Exercise: Every entry in the following data should be output exactly.

━━━━━━━━

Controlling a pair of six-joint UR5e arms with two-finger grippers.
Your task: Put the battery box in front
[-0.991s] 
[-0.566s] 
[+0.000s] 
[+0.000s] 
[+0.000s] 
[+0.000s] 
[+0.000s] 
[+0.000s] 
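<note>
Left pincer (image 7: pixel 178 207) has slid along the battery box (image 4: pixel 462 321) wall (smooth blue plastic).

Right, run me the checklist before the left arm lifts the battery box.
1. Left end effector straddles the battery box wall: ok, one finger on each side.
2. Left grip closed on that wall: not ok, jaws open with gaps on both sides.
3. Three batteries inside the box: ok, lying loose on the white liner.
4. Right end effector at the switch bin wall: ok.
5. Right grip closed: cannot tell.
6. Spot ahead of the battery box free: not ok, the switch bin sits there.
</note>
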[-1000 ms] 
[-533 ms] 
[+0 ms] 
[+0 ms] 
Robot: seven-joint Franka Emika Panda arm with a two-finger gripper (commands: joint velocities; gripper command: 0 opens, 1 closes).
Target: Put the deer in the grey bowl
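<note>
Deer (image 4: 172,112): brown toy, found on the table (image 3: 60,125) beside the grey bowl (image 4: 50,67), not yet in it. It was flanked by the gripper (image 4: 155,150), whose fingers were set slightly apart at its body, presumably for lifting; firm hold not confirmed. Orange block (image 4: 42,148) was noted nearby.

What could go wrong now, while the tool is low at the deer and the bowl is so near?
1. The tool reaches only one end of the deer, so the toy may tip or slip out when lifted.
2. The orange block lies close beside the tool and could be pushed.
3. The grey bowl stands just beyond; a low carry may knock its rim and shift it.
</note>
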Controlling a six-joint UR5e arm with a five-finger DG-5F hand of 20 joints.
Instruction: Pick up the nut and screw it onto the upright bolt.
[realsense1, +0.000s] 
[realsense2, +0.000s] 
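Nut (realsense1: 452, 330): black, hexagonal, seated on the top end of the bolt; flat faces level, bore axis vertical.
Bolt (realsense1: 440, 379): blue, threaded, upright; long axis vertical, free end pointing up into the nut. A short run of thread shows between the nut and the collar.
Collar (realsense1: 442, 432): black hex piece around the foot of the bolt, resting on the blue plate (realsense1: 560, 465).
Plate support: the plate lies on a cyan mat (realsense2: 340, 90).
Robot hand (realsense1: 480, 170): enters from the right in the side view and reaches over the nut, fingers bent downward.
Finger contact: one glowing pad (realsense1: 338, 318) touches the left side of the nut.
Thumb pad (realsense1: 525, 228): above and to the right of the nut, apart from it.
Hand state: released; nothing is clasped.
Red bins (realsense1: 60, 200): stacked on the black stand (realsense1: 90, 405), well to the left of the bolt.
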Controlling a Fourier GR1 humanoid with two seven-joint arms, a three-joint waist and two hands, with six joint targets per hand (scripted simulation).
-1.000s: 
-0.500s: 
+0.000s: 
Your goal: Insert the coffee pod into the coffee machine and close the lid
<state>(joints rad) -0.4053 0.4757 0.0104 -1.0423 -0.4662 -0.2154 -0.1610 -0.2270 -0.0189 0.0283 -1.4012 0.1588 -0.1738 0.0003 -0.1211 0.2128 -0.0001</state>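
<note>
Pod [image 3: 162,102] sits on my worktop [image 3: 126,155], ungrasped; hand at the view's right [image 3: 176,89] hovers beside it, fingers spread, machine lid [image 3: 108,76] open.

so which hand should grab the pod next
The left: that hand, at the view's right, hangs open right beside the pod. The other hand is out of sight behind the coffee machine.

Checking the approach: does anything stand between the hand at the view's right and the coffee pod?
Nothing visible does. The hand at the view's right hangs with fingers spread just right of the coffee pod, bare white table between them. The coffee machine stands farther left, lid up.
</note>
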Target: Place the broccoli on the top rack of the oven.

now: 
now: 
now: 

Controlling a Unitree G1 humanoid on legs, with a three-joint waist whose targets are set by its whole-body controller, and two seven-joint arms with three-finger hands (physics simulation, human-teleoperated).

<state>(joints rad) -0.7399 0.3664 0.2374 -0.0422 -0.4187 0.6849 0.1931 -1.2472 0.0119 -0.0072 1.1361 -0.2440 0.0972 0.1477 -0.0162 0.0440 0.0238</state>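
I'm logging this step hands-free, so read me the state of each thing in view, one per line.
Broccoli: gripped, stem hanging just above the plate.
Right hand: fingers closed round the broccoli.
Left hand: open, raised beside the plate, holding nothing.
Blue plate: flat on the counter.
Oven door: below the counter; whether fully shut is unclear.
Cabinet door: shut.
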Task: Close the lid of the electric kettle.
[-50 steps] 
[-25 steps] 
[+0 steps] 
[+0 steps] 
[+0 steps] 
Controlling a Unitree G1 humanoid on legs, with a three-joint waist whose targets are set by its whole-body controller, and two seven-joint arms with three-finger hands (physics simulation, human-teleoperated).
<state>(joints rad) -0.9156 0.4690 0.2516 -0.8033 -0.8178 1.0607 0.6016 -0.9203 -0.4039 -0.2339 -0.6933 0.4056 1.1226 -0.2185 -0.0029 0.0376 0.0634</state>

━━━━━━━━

Answer section:
Controlling a pair of six-joint UR5e arms with two-finger grippers.
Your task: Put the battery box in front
[-0.991s] 
[-0.566s] 
[+0.000s] 
[+0.000s] 
[+0.000s] 
[+0.000s] 
[+0.000s] 
[+0.000s] 
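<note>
Left pincer (image 7: pixel 178 207) has slid along the battery box (image 4: pixel 462 321) wall (smooth blue plastic).

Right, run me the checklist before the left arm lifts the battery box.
1. Left end effector straddles the battery box wall: ok, one finger on each side.
2. Left grip closed on that wall: not ok, jaws open with gaps on both sides.
3. Three batteries inside the box: ok, lying loose on the white liner.
4. Right end effector at the switch bin wall: ok.
5. Right grip closed: cannot tell.
6. Spot ahead of the battery box free: not ok, the switch bin sits there.
</note>
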[-1000 ms] 
[-533 ms] 
[+0 ms] 
[+0 ms] 
Robot: seven-joint Franka Emika Panda arm with a two-finger gripper (commands: joint velocities; gripper command: 0 opens, 1 closes).
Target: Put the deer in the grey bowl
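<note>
Deer (image 4: 172,112): brown toy, found on the table (image 3: 60,125) beside the grey bowl (image 4: 50,67), not yet in it. It was flanked by the gripper (image 4: 155,150), whose fingers were set slightly apart at its body, presumably for lifting; firm hold not confirmed. Orange block (image 4: 42,148) was noted nearby.

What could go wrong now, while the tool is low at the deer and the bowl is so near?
1. The tool reaches only one end of the deer, so the toy may tip or slip out when lifted.
2. The orange block lies close beside the tool and could be pushed.
3. The grey bowl stands just beyond; a low carry may knock its rim and shift it.
</note>
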Controlling a six-joint UR5e arm with a five-finger DG-5F hand of 20 joints.
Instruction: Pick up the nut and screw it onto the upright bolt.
[realsense1, +0.000s] 
[realsense2, +0.000s] 
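Nut (realsense1: 452, 330): black, hexagonal, seated on the top end of the bolt; flat faces level, bore axis vertical.
Bolt (realsense1: 440, 379): blue, threaded, upright; long axis vertical, free end pointing up into the nut. A short run of thread shows between the nut and the collar.
Collar (realsense1: 442, 432): black hex piece around the foot of the bolt, resting on the blue plate (realsense1: 560, 465).
Plate support: the plate lies on a cyan mat (realsense2: 340, 90).
Robot hand (realsense1: 480, 170): enters from the right in the side view and reaches over the nut, fingers bent downward.
Finger contact: one glowing pad (realsense1: 338, 318) touches the left side of the nut.
Thumb pad (realsense1: 525, 228): above and to the right of the nut, apart from it.
Hand state: released; nothing is clasped.
Red bins (realsense1: 60, 200): stacked on the black stand (realsense1: 90, 405), well to the left of the bolt.
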Controlling a Fourier GR1 humanoid with two seven-joint arms, a three-joint waist and two hands, with six joint targets per hand (scripted simulation).
-1.000s: 
-0.500s: 
+0.000s: 
Your goal: Insert the coffee pod into the coffee machine and close the lid
<state>(joints rad) -0.4053 0.4757 0.0104 -1.0423 -0.4662 -0.2154 -0.1610 -0.2270 -0.0189 0.0283 -1.4012 0.1588 -0.1738 0.0003 -0.1211 0.2128 -0.0001</state>
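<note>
Pod [image 3: 162,102] sits on my worktop [image 3: 126,155], ungrasped; hand at the view's right [image 3: 176,89] hovers beside it, fingers spread, machine lid [image 3: 108,76] open.

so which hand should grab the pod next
The left: that hand, at the view's right, hangs open right beside the pod. The other hand is out of sight behind the coffee machine.

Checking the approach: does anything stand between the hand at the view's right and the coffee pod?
Nothing visible does. The hand at the view's right hangs with fingers spread just right of the coffee pod, bare white table between them. The coffee machine stands farther left, lid up.
</note>
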Target: Place the broccoli on the top rack of the oven.

now: 
now: 
now: 

Controlling a Unitree G1 humanoid on legs, with a three-joint waist whose targets are set by its whole-body controller, and two seven-joint arms with three-finger hands (physics simulation, human-teleoperated).

<state>(joints rad) -0.7399 0.3664 0.2374 -0.0422 -0.4187 0.6849 0.1931 -1.2472 0.0119 -0.0072 1.1361 -0.2440 0.0972 0.1477 -0.0162 0.0440 0.0238</state>
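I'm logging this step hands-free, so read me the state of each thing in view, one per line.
Broccoli: gripped, stem hanging just above the plate.
Right hand: fingers closed round the broccoli.
Left hand: open, raised beside the plate, holding nothing.
Blue plate: flat on the counter.
Oven door: below the counter; whether fully shut is unclear.
Cabinet door: shut.
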Task: Close the lid of the electric kettle.
[-50 steps] 
[-25 steps] 
[+0 steps] 
[+0 steps] 
[+0 steps] 
Controlling a Unitree G1 humanoid on legs, with a three-joint waist whose targets are set by its whole-body controller, and two seven-joint arms with three-finger hands (physics simulation, human-teleoperated).
<state>(joints rad) -0.9156 0.4690 0.2516 -0.8033 -0.8178 1.0607 0.6016 -0.9203 -0.4039 -0.2339 -0.6933 0.4056 1.1226 -0.2185 -0.0029 0.0376 0.0634</state>

No further output will be produced for this exercise.